_DIRECTIONS FOR THIS TASK_
Please give back, word for word, only the lines starting at the one containing "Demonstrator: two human" and ending at the one containing "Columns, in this" within the material below.

_RECORDS TO PROCESS_
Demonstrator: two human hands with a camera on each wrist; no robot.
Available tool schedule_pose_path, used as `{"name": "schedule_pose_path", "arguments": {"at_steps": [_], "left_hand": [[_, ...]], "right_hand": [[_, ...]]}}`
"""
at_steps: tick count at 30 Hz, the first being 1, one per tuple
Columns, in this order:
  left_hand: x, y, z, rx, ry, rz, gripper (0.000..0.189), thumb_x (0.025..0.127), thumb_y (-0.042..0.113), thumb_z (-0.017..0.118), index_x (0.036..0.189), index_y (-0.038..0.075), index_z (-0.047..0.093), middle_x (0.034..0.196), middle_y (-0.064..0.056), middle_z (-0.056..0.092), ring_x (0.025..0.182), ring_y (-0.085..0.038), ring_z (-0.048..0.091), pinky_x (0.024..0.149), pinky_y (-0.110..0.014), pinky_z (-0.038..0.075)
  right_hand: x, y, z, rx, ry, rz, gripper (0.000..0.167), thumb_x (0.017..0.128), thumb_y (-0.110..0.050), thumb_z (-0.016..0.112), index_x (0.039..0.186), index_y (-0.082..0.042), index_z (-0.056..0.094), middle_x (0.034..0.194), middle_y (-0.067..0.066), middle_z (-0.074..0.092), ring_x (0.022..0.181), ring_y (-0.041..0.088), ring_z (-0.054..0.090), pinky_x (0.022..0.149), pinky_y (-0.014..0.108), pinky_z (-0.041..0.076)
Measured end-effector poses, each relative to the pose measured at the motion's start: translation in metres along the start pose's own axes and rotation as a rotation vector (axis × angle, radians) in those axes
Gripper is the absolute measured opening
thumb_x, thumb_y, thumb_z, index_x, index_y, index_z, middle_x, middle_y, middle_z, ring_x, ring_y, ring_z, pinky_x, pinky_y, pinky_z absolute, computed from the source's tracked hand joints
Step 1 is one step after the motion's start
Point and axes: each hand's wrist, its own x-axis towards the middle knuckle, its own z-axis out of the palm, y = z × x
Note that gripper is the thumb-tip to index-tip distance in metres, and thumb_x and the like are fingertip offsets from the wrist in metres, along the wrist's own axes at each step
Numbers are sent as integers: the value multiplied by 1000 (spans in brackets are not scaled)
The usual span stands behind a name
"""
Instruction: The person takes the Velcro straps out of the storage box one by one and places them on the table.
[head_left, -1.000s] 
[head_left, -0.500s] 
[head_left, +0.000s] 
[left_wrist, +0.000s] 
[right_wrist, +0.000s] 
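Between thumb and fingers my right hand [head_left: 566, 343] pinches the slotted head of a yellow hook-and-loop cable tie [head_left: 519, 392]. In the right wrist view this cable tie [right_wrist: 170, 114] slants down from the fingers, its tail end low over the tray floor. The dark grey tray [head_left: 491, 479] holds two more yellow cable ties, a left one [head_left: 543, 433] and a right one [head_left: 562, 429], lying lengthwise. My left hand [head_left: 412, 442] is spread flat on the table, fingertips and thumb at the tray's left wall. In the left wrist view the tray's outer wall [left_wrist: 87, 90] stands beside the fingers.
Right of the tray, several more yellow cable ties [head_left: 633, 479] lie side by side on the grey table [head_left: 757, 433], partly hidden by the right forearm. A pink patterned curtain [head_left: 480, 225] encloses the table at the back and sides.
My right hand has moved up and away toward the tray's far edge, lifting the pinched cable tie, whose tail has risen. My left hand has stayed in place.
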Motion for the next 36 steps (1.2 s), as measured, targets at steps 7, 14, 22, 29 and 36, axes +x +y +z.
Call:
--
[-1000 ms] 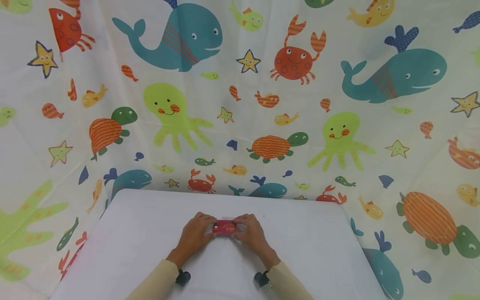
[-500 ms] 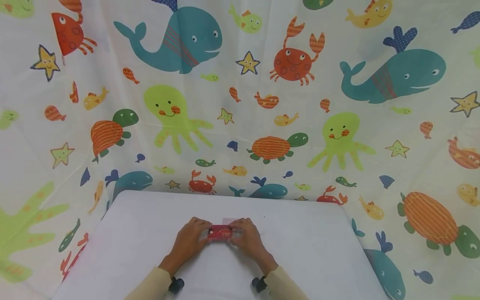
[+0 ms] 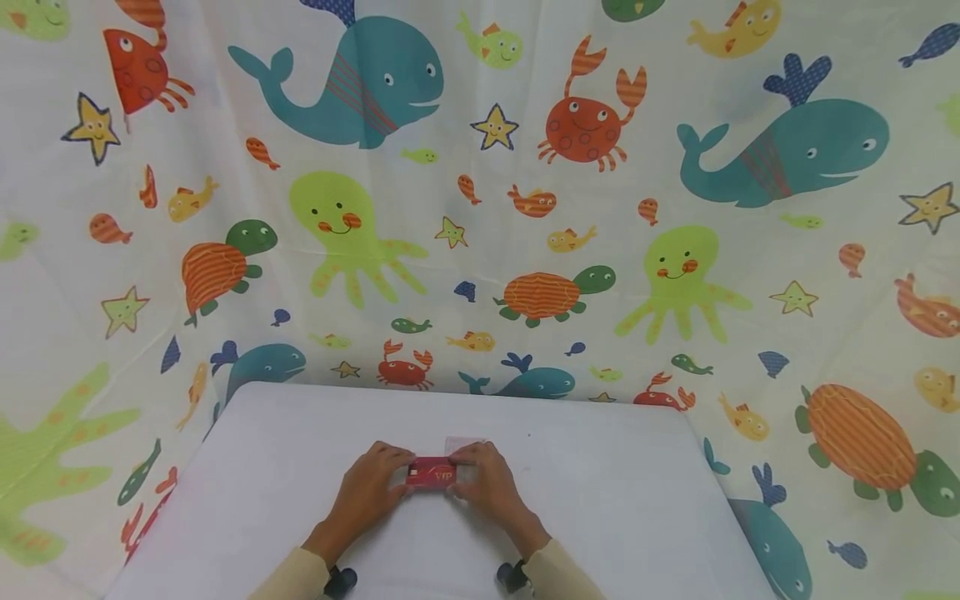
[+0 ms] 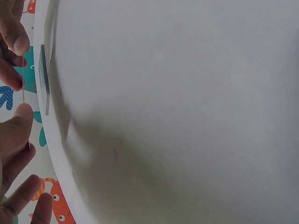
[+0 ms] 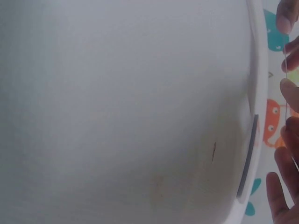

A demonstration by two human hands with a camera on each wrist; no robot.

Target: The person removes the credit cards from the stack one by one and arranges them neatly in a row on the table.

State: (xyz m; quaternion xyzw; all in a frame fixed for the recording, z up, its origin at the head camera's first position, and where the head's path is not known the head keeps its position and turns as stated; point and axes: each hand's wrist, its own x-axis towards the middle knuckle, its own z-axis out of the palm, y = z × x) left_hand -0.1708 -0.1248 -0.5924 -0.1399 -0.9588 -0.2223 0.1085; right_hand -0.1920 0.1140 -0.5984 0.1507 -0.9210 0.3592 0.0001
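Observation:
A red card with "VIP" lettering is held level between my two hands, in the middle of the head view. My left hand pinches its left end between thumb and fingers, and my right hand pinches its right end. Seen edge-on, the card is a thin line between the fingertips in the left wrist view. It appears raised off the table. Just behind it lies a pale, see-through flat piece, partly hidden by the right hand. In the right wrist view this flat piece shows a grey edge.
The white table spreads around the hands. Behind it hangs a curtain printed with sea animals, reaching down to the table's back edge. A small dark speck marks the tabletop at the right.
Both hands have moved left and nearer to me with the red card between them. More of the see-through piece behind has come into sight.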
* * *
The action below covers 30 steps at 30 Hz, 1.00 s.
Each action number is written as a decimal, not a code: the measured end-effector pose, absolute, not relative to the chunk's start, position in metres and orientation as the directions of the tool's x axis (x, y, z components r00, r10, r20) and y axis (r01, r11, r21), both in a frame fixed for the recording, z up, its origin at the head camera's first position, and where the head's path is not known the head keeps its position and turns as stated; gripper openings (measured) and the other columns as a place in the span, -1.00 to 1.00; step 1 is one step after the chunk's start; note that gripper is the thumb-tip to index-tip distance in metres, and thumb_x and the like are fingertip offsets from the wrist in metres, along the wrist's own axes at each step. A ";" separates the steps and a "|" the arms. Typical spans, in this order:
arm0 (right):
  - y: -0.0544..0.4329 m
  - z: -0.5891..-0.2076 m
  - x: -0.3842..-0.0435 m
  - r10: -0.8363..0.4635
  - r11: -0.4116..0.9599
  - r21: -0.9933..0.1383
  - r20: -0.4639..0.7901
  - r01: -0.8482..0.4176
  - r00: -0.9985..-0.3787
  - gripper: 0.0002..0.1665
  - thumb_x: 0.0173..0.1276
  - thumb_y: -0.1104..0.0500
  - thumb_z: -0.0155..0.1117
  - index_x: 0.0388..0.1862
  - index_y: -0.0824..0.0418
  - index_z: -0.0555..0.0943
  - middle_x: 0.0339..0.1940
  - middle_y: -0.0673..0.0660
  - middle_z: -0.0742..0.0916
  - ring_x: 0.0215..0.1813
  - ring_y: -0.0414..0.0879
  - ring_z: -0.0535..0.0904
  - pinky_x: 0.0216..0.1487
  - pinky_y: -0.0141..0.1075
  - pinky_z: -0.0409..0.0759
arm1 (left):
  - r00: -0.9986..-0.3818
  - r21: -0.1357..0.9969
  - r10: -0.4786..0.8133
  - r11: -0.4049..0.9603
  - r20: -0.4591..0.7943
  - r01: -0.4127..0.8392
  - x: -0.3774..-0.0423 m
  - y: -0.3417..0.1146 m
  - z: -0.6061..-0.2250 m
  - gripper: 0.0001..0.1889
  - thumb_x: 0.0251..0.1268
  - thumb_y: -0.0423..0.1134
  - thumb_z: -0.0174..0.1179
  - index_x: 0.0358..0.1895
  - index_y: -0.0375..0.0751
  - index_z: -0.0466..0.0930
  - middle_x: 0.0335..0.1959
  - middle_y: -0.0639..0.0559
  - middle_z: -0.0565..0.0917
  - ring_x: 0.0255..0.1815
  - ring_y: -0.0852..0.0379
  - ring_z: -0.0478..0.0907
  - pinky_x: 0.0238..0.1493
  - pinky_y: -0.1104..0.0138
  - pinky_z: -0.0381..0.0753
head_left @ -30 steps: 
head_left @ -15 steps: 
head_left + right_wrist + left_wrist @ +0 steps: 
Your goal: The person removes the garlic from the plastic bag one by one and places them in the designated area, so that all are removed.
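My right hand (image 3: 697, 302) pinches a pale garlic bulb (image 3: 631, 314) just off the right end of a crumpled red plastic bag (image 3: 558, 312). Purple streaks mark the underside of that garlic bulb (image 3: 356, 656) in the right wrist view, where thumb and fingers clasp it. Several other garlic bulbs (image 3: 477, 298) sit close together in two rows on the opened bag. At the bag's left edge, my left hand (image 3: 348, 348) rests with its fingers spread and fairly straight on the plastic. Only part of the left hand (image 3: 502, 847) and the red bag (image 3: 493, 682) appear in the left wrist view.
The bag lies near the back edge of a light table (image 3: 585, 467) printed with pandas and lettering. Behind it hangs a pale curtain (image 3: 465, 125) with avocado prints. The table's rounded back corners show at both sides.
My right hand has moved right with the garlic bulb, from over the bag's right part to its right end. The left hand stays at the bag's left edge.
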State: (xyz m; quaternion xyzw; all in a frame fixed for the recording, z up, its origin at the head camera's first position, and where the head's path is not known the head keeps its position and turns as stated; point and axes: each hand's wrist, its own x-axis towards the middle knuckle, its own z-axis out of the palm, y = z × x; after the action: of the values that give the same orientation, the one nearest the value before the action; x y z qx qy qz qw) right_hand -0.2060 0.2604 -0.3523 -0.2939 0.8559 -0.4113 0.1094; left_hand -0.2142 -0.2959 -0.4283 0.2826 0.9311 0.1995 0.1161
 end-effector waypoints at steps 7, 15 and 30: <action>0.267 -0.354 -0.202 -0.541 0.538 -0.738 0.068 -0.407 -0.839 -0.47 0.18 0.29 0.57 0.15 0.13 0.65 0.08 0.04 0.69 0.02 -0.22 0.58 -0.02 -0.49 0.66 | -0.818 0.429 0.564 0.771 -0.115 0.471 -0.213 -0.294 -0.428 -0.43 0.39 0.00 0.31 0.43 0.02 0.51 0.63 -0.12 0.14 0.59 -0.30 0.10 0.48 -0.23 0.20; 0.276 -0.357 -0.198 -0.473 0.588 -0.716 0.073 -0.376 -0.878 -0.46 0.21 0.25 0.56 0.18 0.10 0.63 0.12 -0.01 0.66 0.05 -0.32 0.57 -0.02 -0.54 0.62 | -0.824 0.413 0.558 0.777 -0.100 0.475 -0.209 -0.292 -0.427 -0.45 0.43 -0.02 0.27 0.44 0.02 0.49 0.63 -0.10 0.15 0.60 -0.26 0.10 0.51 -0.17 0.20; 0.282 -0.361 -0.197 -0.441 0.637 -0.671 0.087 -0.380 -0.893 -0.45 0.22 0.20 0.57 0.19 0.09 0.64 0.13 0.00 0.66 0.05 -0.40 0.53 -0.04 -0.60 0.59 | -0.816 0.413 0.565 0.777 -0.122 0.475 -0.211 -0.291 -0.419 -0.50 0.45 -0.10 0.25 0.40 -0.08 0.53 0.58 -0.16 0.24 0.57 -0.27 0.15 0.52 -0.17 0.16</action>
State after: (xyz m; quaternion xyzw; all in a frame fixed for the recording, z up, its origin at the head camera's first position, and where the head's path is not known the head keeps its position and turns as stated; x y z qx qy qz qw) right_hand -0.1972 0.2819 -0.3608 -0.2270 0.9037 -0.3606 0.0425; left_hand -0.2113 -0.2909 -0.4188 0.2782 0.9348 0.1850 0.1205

_OUTPUT BELOW_
Demonstrator: two human hands with a camera on each wrist; no robot.
Available tool schedule_pose_path, used as `{"name": "schedule_pose_path", "arguments": {"at_steps": [_], "left_hand": [[_, ...]], "right_hand": [[_, ...]]}}`
"""
at_steps: tick count at 30 Hz, the first being 1, one per tuple
Columns, in this order:

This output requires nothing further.